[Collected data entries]
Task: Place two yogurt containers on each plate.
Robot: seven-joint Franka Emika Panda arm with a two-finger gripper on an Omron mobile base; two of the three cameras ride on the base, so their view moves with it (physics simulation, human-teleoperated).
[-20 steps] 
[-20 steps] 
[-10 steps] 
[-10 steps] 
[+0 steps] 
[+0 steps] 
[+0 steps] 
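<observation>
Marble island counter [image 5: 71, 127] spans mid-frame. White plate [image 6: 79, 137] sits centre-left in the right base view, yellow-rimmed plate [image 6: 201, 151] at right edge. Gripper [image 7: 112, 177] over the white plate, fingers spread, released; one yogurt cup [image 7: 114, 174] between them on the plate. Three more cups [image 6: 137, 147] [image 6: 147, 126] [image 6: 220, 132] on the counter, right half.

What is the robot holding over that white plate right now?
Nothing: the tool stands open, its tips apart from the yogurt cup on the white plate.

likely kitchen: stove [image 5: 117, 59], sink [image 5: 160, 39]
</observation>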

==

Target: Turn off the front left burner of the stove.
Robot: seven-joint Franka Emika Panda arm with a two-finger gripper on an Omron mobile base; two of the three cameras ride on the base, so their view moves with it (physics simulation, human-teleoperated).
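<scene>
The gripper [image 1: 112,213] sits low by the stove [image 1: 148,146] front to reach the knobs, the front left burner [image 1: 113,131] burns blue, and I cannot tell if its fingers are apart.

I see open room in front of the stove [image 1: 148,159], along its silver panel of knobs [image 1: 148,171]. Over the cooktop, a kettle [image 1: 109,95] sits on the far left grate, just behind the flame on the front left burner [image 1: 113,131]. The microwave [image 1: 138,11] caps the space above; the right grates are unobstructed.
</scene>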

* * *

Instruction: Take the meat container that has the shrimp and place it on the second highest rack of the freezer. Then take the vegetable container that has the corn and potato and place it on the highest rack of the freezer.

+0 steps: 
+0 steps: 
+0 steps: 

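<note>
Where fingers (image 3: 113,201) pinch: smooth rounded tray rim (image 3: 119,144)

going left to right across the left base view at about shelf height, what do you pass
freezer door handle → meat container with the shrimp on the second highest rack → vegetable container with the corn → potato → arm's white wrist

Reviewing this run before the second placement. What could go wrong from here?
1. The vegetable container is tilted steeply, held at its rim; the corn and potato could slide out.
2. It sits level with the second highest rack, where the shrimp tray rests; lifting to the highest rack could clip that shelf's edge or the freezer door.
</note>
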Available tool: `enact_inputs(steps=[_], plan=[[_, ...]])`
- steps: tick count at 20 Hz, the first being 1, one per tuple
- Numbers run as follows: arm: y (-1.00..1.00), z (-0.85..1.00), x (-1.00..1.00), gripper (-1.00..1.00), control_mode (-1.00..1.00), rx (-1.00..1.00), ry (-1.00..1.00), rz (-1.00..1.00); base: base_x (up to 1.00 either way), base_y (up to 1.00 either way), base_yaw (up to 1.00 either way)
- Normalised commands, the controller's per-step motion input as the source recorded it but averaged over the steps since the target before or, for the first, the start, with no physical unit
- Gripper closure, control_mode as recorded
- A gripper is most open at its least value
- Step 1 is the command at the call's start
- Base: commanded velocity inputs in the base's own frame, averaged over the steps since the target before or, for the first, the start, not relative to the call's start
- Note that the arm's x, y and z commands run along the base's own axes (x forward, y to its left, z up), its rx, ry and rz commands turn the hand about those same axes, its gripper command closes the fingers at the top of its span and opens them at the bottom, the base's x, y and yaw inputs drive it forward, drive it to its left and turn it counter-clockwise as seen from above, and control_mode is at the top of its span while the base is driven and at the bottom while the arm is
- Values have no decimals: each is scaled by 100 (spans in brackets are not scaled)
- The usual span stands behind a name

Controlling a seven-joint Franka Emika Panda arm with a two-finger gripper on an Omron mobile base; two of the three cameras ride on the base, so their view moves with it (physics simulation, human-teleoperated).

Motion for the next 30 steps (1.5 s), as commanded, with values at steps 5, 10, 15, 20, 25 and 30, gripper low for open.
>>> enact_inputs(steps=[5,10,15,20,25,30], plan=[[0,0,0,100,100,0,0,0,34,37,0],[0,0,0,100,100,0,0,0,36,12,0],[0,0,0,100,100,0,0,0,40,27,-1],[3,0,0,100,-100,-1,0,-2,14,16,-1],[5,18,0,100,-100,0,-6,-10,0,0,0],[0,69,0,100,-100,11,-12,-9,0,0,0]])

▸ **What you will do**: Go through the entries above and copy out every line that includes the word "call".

▸ **Answer to this task**:
- Step 1 is the command at the call's start
- Base: commanded velocity inputs in the base's own frame, averaged over the steps since the target before or, for the first, the start, not relative to the call's start

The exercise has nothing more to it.